Phenomenological psychiatry was founded as a discipline in a precise place, at a precise time, and for a precise purpose. Four psychiatrists – Eugene Minkowski, Ludwig Binswanger, Erwin Straus and Victor von Gebsattel – met in 1922 at a meeting of the Swiss Society for Psychiatry in Zurich. They were unhappy with both psychological and organic approaches to psychiatry prevalent at the time, and decided to launch an alternative programme. They called this ‘phenomenological’ because they were aware of the new philosophical school of philosophy instituted by Husserl’s Logical Investigations (1) published in 1900/1901 and believed that a philosophically-based psychopathology, loosely beholden to Husserl’s innovations, was the way forward.
All sorts of misunderstandings about the term ‘phenomenological psychiatry’ have accrued in the intervening century, but the core venture – to fashion a non-biological, non-psychological understanding of what it is to be mad or mentally ill in other ways – has lingered on. In fact the same doubts about the correctness of a purely biological, or a purely psychological approach, or even a combination of these, favoured in North America and known as the ‘biopsychosocial model’, are as pressing today as they were in 1922.

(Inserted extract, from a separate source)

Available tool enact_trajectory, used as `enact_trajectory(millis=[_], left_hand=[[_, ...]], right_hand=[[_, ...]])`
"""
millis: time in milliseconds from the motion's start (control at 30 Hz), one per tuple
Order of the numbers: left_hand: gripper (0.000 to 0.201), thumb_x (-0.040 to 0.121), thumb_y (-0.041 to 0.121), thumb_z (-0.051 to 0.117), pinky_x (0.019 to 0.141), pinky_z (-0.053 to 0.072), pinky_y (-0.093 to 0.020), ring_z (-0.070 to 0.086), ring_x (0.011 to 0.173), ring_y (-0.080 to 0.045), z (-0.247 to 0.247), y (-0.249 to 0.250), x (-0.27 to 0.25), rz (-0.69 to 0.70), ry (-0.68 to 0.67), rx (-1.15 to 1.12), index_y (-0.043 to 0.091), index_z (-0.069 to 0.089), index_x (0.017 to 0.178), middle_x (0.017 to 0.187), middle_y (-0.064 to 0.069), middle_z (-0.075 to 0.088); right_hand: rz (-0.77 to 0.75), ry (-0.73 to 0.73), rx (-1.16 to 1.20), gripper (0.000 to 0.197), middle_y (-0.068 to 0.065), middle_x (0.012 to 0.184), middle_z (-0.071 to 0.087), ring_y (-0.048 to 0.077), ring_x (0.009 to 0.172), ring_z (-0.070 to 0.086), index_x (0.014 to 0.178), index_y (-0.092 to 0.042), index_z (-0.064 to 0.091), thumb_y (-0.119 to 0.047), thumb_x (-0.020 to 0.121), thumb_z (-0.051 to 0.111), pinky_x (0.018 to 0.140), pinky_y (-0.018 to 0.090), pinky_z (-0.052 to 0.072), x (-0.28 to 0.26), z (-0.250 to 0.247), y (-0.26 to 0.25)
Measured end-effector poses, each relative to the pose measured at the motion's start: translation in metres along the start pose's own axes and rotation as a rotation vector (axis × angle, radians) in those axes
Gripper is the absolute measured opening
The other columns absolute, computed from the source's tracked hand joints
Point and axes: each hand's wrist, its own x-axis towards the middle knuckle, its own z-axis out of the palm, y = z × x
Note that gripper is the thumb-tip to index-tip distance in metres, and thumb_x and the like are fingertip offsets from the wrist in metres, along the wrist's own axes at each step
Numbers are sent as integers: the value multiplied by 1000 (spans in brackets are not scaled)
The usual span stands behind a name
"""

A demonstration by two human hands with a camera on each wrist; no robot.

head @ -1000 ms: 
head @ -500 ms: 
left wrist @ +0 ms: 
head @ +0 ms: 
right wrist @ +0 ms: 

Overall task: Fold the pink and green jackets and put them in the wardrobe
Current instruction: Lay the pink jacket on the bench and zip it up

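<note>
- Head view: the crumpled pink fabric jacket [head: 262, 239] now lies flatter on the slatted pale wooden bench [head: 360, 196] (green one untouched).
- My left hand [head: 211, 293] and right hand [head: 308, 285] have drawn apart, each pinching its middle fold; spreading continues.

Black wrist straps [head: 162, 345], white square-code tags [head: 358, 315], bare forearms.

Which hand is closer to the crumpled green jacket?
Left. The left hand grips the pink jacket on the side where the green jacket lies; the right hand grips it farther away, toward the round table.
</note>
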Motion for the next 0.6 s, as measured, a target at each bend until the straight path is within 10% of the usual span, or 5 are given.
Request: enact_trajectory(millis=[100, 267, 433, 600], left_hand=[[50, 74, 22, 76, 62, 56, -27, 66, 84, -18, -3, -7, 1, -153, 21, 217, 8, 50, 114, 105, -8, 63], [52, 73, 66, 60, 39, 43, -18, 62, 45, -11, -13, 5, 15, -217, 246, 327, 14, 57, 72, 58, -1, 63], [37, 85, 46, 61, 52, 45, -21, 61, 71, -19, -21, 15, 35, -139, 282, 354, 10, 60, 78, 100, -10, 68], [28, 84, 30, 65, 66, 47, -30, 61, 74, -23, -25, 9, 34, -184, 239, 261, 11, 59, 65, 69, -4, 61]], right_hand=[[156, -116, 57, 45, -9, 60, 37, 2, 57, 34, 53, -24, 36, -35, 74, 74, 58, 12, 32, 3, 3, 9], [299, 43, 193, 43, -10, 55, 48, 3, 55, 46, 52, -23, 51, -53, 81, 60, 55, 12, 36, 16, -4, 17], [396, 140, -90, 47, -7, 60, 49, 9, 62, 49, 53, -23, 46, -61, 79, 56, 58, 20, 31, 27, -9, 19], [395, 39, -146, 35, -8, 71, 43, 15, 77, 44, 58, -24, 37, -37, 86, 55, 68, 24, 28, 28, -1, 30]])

This book covers the ground in exemplary fashion. The editors are all relatively junior psychiatrists who themselves experienced the same dissatisfaction with the state of psychiatry at the beginning of the 21st Century that the tetrad referred to above had in the 1920’s. The selection of authors, the particular extracts from these authors, and the framing philosophical discussion, are all illuminating. The book is of primary interest to psychiatrists, whose acquaintance with this literature is probably cursory, as it is seldom taught, and hardly referred to in the standard textbooks that they read. It should also appeal to philosophers, thinkers of all sorts, those who have been or are mentally ill, and, indeed, anyone who takes an interest in psychiatry and psychology.
The richness of the book is such that it is difficult to know what themes to draw attention to. I shall concentrate on two, which get lost in the very comprehensiveness of the book. One is the confusion surrounding the term ‘phenomenological’ and hence the heterogeneous nature and non-Husserlian provenance of most of the extracts selected. The other is the contemporary relevance of the extracts. In short: What has ‘phenomenology’ as a philosophical school of thought, and the Husserlian version in particular, got to do with so-called ‘phenomenological psychiatry’? and, What does the future hold for ‘phenomenological psychiatry’, squeezed between its two powerful competitors – clinical psychology and biological psychiatry?
On the first point – the problematic terms phenomenology and phenomenological – confusion reigns because the philosophical school of phenomenology was itself heterogeneous and because some psychiatrists deemed ‘phenomenological’ in this book arrived at their notions about psychopathology independently of any philosopher who was part of the philosophical school of phenomenology. A third level of confusion obtains in addition, because some so-called ‘phenomenological psychiatrists’ used the term ‘phenomenon’ in a completely non-philosophical way to mean little more than its everyday use as a class of experience. I shall take these points in turn.
Husserl was the originator of the school of phenomenological philosophy, though not of course the term ‘phenomenology’ itself in a technical, philosophical sense, which is in the title of Hegel’s greatest book. But Scheler and Heidegger are now regarded as equal contributors to the school, certainly so in Spiegelberg’s (2) masterly historical account of the movement. Setting aside other major philosophers in the early and middle decades of last Century – Hartmann, Merleau-Ponty, Sartre, for example – who held some views in common with these three, and who are also known as phenomenological philosophers, the differences between Husserl, Scheler and Heidegger themselves are so great that the very notion of a phenomenological school of philosophy is hard to credit.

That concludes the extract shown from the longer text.